Protecting bosonic codes from ancilla-induced logical errors with continuous-variable flags

Bosonic codes have emerged as a promising strategy for achieving fault-tolerant quantum computation with significantly reduced hardware overhead. These continuous-variable encodings use the large dimension of a quantum system's Hilbert space to redundantly store and process quantum information, often relying on ancillary qubits to detect errors on the bosonic encoding. Recent experiments have demonstrated such architectures with ancillary transmons, for the autonomous stabilization of GKP states (Sivak et al., Nature 2023) and for the stabilization of cat qubits concatenated in a repetition code (Putterman et al., Nature 2025). However, the logical lifetime of these codes is often limited by errors on these ancillary qubits, which can propagate to the bosonic code and lead to logical errors. One existing solution to counter such error propagation involves using the second excited state of transmons with a matching dispersive shift to provide first-order protection from transmon decays.

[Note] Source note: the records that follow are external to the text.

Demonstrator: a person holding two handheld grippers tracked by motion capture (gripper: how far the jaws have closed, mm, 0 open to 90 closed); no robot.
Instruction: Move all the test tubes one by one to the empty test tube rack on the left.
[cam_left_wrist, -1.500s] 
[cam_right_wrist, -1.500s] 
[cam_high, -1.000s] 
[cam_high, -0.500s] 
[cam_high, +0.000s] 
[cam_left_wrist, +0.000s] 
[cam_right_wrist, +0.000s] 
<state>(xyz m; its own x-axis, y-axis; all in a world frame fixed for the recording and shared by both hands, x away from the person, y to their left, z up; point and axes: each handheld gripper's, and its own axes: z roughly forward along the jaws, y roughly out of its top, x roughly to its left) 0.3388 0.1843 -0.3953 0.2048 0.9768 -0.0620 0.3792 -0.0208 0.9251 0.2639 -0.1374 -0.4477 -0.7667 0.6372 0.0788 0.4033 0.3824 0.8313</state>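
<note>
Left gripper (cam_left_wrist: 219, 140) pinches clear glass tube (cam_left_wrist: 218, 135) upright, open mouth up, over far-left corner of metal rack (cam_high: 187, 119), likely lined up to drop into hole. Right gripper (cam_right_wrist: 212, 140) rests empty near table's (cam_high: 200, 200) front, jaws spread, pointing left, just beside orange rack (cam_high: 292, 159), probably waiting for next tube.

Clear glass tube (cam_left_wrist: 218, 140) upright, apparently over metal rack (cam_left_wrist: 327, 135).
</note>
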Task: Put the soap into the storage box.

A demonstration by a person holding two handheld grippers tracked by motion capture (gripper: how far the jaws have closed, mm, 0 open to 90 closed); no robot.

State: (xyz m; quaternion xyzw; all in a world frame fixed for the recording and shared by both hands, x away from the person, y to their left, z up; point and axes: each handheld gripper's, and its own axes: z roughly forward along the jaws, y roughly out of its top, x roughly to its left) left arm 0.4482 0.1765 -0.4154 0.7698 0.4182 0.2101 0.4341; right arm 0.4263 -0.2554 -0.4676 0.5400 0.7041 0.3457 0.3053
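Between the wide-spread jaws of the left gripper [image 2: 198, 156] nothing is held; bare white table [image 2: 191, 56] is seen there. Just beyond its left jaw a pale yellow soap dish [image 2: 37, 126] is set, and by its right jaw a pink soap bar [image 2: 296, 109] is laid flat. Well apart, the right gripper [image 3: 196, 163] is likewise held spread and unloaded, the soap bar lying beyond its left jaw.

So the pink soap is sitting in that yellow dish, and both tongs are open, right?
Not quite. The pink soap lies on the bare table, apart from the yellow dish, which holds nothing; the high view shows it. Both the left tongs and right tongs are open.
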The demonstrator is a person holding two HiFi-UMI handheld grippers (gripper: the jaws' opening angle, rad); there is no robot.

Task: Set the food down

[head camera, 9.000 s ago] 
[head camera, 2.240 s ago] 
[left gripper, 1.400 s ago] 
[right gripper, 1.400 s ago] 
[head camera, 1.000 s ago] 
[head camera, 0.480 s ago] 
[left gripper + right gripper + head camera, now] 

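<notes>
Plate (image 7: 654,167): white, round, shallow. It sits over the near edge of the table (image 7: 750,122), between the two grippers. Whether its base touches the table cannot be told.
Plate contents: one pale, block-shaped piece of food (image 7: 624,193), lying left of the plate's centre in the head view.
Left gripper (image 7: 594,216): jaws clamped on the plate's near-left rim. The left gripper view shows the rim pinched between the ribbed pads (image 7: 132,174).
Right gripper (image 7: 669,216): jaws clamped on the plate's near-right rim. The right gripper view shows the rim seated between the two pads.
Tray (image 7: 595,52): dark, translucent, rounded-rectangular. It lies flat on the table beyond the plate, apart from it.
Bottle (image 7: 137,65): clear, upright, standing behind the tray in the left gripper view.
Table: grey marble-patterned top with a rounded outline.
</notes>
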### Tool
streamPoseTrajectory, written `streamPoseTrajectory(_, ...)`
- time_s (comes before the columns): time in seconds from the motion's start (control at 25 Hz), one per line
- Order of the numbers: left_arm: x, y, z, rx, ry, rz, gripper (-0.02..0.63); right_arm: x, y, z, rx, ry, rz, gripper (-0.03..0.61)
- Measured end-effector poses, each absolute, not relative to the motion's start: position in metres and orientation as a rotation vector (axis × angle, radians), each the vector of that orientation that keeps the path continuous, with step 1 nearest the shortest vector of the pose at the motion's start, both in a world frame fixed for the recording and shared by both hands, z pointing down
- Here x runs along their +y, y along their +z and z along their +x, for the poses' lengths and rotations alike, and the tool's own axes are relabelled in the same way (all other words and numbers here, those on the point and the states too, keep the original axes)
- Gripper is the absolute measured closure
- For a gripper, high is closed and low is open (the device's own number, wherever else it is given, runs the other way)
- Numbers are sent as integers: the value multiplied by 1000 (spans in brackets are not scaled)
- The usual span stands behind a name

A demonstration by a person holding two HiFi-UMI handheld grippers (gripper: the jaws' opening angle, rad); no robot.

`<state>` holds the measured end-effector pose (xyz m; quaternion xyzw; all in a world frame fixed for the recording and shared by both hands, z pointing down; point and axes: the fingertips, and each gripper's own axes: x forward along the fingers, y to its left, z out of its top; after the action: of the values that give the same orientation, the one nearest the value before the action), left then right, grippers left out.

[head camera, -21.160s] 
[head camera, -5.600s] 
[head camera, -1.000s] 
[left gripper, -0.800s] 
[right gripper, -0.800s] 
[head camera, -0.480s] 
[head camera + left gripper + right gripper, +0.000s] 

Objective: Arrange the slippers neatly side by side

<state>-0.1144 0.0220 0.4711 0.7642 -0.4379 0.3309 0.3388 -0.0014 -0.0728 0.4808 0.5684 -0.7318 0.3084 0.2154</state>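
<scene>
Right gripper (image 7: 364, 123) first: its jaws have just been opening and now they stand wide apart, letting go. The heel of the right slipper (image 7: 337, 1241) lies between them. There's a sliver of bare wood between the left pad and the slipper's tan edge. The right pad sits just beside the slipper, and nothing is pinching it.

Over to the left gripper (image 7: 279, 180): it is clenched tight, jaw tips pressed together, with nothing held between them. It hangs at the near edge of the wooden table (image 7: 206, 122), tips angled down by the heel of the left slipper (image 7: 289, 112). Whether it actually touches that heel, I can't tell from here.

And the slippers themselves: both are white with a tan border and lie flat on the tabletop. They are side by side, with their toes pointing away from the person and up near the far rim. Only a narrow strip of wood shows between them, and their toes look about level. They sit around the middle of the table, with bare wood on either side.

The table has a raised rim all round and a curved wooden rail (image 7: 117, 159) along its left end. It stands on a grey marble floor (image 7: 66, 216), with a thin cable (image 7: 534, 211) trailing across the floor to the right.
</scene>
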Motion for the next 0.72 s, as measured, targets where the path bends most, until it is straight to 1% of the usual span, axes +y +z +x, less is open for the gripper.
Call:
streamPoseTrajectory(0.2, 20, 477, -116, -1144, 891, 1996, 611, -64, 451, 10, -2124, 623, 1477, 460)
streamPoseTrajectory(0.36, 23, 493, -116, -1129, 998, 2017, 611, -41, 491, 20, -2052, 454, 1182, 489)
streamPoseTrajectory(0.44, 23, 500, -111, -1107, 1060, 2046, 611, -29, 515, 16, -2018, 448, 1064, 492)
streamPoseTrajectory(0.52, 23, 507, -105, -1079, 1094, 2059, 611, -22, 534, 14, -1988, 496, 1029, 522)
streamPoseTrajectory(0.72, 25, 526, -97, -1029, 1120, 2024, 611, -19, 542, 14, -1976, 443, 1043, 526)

In this work, we present an alternative solution based on continuous-variable flags, showing that it is possible to detect and correct ancilla-induced logical errors using this mode. Specifically, we demonstrate how this approach can be applied in circuit quantum electrodynamics architectures to reduce transmon-induced errors during syndrome measurements of both rotation-symmetric and translation-symmetric bosonic codes.